Les partis palestiniens ainsi que les partis sionistes et juifs israéliens marqués par la polarisation, la fragmentation et l'instabilité ne sont pas nécessairement les facteurs qui empêchent les citoyens palestiniens d'Israël de jouer le rôle qu'ils devraient et pourraient jouer. C'est plutôt cette conviction qu'ont les Palestiniens vis-à-vis d'élections qui, selon eux, ne leur offriront aucun changement positif. Pour réaliser leur potentiel électoral, les partis palestiniens ne doivent pas nécessairement se présenter sous une même bannière; un certain nombre de partis distincts peuvent représenter la diversité de leur communauté. Mais, pour que tous ces partis rencontrent le succès lors des élections, ils doivent convaincre leurs partisans que si ces derniers leur accordent leur voix et leur confient le pouvoir politique, ils pourront influencer la politique israélienne et devenir des partenaires égaux au sein du gouvernement et de la société.

Dans le monde idéal auquel aspirent certains d'entre nous, les partis juifs et palestiniens se côtoieront. Les deux communautés trouveront une place dans la vie politique et serviront les intérêts de tout le monde. Il convient de bâtir une identité israélienne dans laquelle l’importante minorité palestinienne, qui représente un cinquième de la population, fera partie intégrante du pays et jouira des mêmes droits et avantages que la population juive. Si la minorité palestinienne vote en grand nombre lors des prochaines élections, un pas important vers la réalisation de cette aspiration sera franchi.

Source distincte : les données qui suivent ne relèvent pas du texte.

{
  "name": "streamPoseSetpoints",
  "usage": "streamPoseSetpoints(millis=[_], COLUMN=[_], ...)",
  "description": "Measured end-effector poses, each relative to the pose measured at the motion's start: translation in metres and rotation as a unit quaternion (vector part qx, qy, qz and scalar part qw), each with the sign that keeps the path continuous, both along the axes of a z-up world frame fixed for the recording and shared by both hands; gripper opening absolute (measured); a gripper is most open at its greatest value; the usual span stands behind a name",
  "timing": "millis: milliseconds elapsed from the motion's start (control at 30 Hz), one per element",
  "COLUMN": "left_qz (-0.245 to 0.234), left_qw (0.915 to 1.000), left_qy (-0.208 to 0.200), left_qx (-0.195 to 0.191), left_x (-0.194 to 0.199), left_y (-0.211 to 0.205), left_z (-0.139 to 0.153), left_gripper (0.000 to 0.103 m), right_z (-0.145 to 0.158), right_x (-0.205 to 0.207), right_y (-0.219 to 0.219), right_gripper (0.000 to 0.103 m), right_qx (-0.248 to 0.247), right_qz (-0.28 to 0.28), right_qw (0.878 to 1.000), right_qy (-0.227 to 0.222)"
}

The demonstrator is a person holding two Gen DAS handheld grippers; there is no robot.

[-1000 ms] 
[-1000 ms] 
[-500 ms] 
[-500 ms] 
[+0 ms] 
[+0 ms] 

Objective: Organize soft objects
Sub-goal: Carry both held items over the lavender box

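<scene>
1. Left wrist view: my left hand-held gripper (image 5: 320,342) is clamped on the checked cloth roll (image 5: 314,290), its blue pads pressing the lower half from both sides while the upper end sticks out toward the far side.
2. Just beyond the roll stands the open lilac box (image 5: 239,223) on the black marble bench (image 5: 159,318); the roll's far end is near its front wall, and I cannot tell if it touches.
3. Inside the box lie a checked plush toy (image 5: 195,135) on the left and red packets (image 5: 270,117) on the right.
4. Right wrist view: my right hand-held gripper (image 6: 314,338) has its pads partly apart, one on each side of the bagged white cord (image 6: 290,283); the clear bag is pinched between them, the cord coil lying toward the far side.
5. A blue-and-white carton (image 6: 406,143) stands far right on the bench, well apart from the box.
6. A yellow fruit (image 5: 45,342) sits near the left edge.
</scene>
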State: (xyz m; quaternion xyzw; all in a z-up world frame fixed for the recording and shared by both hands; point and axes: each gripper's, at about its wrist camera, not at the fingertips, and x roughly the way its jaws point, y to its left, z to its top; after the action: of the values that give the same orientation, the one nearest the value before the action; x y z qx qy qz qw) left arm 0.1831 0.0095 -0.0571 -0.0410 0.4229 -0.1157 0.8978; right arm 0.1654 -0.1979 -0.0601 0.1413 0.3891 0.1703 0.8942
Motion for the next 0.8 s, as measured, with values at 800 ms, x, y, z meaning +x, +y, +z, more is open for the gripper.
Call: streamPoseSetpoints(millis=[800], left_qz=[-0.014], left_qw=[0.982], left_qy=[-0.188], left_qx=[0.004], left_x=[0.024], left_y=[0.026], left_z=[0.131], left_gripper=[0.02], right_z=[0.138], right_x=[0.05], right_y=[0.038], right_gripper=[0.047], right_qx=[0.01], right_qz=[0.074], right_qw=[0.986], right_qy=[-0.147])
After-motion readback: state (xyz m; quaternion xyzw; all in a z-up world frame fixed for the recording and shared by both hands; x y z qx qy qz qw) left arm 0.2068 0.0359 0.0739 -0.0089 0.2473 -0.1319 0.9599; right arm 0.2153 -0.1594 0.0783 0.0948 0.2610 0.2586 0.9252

Yossi Mekelberg est professeur de relations internationales et membre associé du programme MENA de Chatham House. Il contribue régulièrement à la presse écrite et électronique internationale.

Twitter: @YMekelberg

NDLR: Les opinions exprimées par les auteurs de cette section sont les leurs et ne reflètent pas nécessairement le point de vue d'Arab News.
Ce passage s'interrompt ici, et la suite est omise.